Ost..  Um ihre Arbeit auf eine rechtssichere Basis zu stellen, haben Gründungsmitglieder der Bürgerinitiative Pro Feld jetzt einen Verein gegründet. Der Verein soll eingetragen werden und den Namen tragen „Bürgerinitiative Pro Feld“.

Ziel ist, eine mögliche Bundesstraße vom Opelwerk III zur A40 (inklusive Gewerbegebiet) zu verhindern. Diese würde nämlich mitten durch ein Landschaftsschutzgebiet, das Werner Feld, führen.

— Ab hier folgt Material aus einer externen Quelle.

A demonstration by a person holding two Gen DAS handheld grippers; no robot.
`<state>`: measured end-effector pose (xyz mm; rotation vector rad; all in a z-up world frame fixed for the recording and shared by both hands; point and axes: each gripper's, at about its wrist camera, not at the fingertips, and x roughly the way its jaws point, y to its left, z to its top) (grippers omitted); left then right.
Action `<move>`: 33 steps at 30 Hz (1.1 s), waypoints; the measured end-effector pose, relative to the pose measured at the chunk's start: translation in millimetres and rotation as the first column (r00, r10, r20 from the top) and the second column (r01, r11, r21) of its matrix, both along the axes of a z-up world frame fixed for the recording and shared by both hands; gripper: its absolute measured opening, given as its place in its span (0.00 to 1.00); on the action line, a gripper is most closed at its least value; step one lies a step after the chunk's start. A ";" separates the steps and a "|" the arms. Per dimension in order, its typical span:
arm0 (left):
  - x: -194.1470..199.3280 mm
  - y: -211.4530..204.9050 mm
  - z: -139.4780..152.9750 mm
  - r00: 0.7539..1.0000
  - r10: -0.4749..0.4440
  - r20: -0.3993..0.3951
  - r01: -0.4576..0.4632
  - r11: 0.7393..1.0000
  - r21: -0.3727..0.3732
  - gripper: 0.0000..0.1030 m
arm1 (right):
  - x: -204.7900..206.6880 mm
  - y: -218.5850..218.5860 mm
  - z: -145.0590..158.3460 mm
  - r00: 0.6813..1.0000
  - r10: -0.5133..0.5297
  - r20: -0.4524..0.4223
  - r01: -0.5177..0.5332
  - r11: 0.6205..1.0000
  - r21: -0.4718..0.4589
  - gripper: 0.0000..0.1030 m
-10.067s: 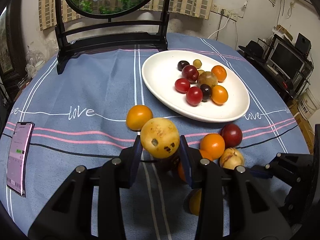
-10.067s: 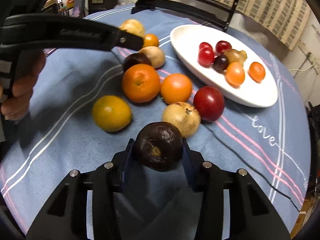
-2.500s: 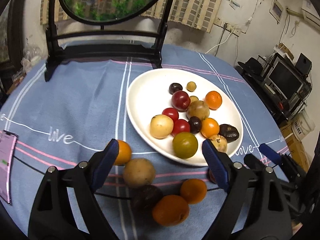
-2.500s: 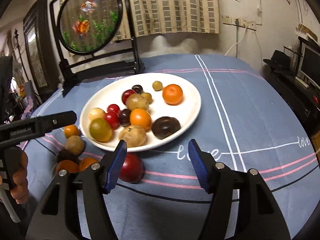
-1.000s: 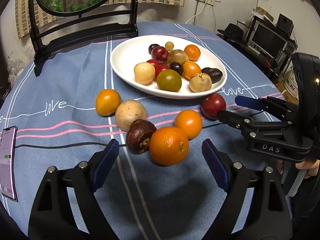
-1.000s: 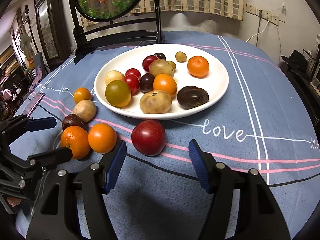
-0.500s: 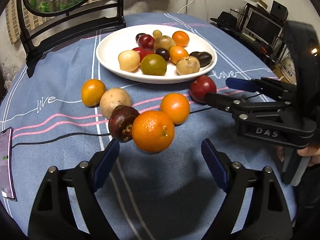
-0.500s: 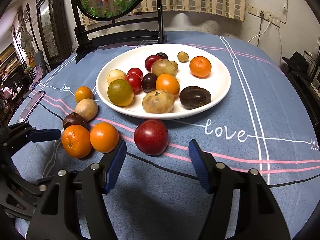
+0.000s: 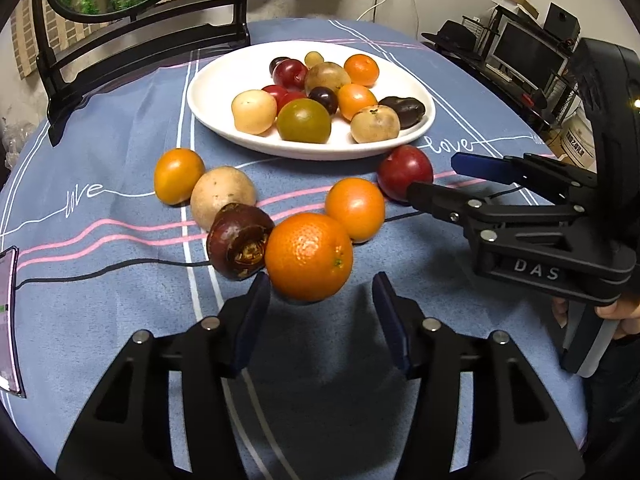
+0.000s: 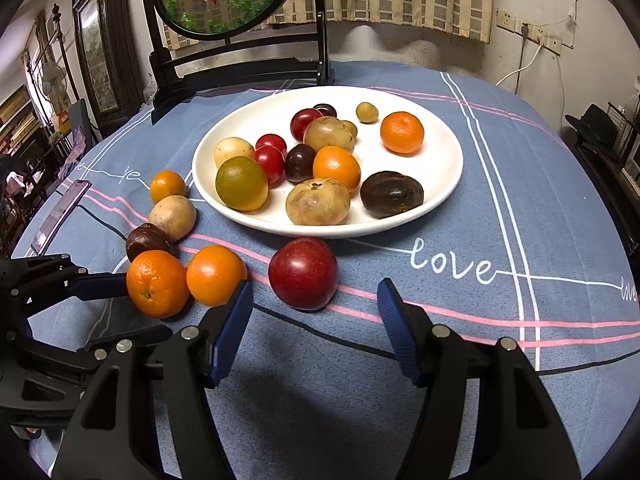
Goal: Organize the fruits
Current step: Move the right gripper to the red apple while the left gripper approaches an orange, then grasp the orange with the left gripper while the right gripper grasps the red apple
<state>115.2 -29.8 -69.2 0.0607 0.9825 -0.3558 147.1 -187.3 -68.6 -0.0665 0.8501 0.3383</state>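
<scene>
A large orange [image 9: 308,256] lies on the blue cloth just ahead of my left gripper [image 9: 322,308]. Its jaws are closing, the orange's near side sits between the tips, and a gap shows at the right pad. In the right wrist view the same orange [image 10: 158,284] sits between the left gripper's fingers [image 10: 100,280]. My right gripper [image 10: 314,312] stands open just short of a red plum [image 10: 303,273], not touching it. The white plate [image 9: 212,80] behind holds several fruits. A smaller orange [image 9: 354,208], a dark brown fruit [image 9: 240,242], a tan fruit [image 9: 222,196] and a yellow-orange fruit [image 9: 179,176] lie on the cloth.
A black stand [image 10: 240,64] carrying a round fish picture rises at the table's far edge. A phone [image 10: 60,210] lies on the cloth at the left. A hand [image 9: 616,312] holds the right gripper [image 9: 434,176] at the right; a monitor and shelves stand beyond the table.
The left gripper's jaws have narrowed from wide open to close around the large orange, and it has edged slightly nearer. The right gripper and the fruits have kept still.
</scene>
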 end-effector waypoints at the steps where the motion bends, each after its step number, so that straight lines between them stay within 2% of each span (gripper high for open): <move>1: 1.1 0.3 -1.2 1.000 0.003 -0.002 -0.003 1.000 -0.002 0.53 | 0.0 0.0 0.0 1.000 0.000 0.000 0.000 1.000 0.001 0.63; 8: 6.5 0.3 -9.4 1.000 0.018 -0.006 -0.018 1.000 0.006 0.53 | -0.1 0.2 0.1 1.000 0.001 -0.001 -0.001 1.000 0.000 0.63; 15: 9.1 4.4 -10.2 1.000 0.025 -0.003 -0.025 0.999 -0.038 0.53 | 0.2 0.5 0.0 1.000 0.001 -0.003 -0.001 1.000 -0.001 0.63; 27: 11.9 7.3 -12.6 0.999 0.036 0.040 -0.034 0.998 -0.053 0.53 | 0.2 1.5 -1.8 1.000 0.005 -0.012 -0.005 1.000 -0.008 0.63; 28: 12.1 7.3 -12.6 0.998 0.036 0.044 -0.034 0.998 -0.053 0.51 | 0.0 1.3 -1.9 1.000 0.005 -0.013 -0.005 1.000 -0.008 0.63; 29: 12.2 7.4 -12.7 0.998 0.039 0.049 -0.037 0.998 -0.049 0.45 | 0.0 1.3 -1.8 1.000 0.004 -0.013 -0.004 1.000 -0.008 0.63; 33: 13.0 9.5 -12.4 0.998 0.039 0.053 -0.037 0.998 -0.052 0.44 | 0.0 1.4 -1.8 1.000 0.005 -0.012 -0.005 1.000 -0.008 0.63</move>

Grund für die Vereinsgründung sei, dass eine kurzfristige Entscheidung in Bezug auf die Nordvariante nicht zu erwarten und damit die Bedrohung für das Werner Feld nicht vom Tisch sei. „Wir richten uns auf eine längere Zeit der intensiven kontinuierlichen Arbeit ein“, so die neu gewählte Vorsitzende Beate Scheffler. Weiter erklärt sie: „Für diese Arbeit brauchen wir einen festen Stamm an aktiven Mitgliedern, klare Arbeitsstrukturen und Verantwortlichkeiten sowie gewählte Vertreter auch nach außen.“ Der Verein wird nun auch die Gemeinnützigkeit beantragen. Fast alle Gründungsmitglieder der Bürgerinitiative sind auch Gründungsmitglieder des Vereins „Bürgerinitiative ProFeld“, so dass die Kontinuität gewahrt bleibt.

Gewählt wurden bei der Gründungsversammlung: Vorsitzende Dr. Beate Scheffler, Stellvertreter Michael Zechner; Kassierer: Peter Scheffler, Schriftführer: Rainer Grüne-Rosenbohm. Beisitzer: Petra Heinz, Jens Maack, Michael Prinz. Mit Petra Heinz, Michael Zechner und Jens Maack gehören auch drei Lütgendortmunder zum Vorstand. „Wir wünschten uns eine ebenso gute Zusammenarbeit zwischen den Kommunalpolitikern“, so Scheffler.